"""

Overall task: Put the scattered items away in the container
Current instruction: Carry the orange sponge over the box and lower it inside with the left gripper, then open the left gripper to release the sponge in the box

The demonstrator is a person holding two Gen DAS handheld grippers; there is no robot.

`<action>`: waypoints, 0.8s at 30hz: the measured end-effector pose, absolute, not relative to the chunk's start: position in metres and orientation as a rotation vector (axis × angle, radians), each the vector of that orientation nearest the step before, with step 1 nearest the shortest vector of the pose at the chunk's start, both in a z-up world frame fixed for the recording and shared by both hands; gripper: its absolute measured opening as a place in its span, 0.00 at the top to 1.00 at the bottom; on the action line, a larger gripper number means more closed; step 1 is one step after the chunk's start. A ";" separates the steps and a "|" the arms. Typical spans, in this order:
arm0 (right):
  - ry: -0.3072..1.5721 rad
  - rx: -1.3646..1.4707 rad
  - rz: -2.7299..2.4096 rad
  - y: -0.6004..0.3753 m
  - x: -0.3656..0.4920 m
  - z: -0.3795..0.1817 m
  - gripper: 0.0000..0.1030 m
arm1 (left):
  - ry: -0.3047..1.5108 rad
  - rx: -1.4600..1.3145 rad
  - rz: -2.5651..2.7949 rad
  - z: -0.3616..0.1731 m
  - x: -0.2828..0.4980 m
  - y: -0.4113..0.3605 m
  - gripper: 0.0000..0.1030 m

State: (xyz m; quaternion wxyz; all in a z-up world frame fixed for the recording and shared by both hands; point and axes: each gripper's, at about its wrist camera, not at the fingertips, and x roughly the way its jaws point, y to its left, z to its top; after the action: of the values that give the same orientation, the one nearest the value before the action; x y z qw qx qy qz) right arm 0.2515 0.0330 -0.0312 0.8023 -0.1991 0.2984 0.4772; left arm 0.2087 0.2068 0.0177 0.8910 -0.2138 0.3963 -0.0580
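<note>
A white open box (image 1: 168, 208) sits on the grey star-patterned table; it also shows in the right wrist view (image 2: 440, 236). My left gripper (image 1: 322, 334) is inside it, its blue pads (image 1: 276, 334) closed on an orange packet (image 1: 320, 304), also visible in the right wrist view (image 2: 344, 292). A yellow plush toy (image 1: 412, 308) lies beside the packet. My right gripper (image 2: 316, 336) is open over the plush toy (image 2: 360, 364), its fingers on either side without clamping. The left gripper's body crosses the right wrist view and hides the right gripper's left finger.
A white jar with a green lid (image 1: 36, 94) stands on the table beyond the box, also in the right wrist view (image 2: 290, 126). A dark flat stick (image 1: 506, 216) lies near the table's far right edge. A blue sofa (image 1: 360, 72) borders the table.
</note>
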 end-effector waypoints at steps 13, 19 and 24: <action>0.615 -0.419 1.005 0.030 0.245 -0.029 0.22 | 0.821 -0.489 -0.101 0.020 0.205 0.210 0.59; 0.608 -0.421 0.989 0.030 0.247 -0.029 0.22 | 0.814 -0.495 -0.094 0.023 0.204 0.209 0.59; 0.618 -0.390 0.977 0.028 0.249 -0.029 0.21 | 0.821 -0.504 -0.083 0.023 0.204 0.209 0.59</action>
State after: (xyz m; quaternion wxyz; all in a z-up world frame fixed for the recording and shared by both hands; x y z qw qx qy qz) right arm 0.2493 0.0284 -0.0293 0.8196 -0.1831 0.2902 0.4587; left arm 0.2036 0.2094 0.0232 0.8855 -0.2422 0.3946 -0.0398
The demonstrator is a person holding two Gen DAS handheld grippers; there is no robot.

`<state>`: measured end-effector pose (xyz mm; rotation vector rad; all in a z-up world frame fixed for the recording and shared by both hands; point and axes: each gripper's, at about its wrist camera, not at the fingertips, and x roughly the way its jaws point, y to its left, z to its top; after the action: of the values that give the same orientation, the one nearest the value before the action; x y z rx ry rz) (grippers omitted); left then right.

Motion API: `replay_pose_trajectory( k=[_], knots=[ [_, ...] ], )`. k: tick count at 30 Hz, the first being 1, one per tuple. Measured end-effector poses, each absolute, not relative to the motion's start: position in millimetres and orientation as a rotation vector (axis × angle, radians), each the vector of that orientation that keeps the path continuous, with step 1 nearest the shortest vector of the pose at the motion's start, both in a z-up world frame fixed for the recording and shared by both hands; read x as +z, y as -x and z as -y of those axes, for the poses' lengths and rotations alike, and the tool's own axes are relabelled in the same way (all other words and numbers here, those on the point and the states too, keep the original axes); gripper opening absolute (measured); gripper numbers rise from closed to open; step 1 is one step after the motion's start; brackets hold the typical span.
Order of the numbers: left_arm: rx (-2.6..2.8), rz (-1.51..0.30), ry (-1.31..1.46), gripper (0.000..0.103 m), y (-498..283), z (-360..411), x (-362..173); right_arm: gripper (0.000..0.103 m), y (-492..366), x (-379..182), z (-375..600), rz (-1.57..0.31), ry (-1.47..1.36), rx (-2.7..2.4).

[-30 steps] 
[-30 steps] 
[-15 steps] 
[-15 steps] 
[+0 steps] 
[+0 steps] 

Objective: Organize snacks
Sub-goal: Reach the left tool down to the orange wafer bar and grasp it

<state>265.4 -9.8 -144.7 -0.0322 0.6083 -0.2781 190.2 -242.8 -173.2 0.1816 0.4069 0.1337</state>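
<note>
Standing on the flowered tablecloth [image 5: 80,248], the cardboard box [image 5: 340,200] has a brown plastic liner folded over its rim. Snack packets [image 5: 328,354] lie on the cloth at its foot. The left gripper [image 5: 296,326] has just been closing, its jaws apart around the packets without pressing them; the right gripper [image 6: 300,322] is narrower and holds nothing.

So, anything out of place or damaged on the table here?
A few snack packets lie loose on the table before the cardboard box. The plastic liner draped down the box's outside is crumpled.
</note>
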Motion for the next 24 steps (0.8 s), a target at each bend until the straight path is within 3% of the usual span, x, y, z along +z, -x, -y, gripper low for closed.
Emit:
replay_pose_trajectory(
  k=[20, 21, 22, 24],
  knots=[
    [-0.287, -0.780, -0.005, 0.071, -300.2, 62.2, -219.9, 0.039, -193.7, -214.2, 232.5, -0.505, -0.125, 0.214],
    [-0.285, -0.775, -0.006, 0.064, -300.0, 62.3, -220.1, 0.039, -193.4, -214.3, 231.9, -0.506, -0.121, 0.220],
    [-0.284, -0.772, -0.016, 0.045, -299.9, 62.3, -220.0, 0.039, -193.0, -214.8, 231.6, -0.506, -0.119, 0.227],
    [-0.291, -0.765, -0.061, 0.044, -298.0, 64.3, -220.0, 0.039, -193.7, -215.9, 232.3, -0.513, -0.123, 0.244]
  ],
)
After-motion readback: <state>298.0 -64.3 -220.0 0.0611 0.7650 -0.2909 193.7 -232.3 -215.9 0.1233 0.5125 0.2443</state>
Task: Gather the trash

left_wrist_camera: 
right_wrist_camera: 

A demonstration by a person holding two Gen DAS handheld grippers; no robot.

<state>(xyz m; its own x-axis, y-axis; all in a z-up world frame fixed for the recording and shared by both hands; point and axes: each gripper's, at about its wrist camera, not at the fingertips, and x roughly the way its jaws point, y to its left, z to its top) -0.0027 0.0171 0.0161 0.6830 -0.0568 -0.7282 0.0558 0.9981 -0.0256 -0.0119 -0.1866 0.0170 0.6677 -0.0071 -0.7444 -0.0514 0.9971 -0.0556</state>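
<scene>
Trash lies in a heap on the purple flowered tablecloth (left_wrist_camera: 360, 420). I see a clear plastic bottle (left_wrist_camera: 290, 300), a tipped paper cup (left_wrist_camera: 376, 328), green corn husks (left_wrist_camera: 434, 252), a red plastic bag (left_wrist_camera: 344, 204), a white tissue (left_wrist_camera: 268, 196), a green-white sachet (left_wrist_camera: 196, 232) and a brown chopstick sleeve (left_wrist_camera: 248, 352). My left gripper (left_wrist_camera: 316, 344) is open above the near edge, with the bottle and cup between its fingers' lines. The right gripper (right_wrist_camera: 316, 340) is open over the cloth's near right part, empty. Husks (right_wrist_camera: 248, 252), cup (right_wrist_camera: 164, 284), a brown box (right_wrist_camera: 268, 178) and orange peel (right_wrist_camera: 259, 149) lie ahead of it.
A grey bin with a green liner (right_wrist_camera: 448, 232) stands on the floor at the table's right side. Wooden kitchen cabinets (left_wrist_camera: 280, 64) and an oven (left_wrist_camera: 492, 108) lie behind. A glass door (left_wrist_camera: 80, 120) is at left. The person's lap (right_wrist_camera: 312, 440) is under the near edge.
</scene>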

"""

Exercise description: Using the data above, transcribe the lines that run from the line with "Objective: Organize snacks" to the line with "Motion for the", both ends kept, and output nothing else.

Result for this exercise:
Objective: Organize snacks
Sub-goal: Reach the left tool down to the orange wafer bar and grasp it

<state>265.4 -9.8 -144.7 -0.0322 0.6083 -0.2781 190.2 -242.8 -173.2 0.1816 0.4069 0.1337</state>
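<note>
Standing on the flowered tablecloth [image 5: 80,248], the cardboard box [image 5: 340,200] has a brown plastic liner folded over its rim. Snack packets [image 5: 328,354] lie on the cloth at its foot. The left gripper [image 5: 296,326] has just been closing, its jaws apart around the packets without pressing them; the right gripper [image 6: 300,322] is narrower and holds nothing.

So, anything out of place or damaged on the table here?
A few snack packets lie loose on the table before the cardboard box. The plastic liner draped down the box's outside is crumpled.
</note>
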Motion for the next 24 steps (0.8 s), a target at each bend until the straight path is within 3% of the usual span, x, y, z along +z, -x, -y, gripper low for closed.

The exercise has been answered, and the work is done.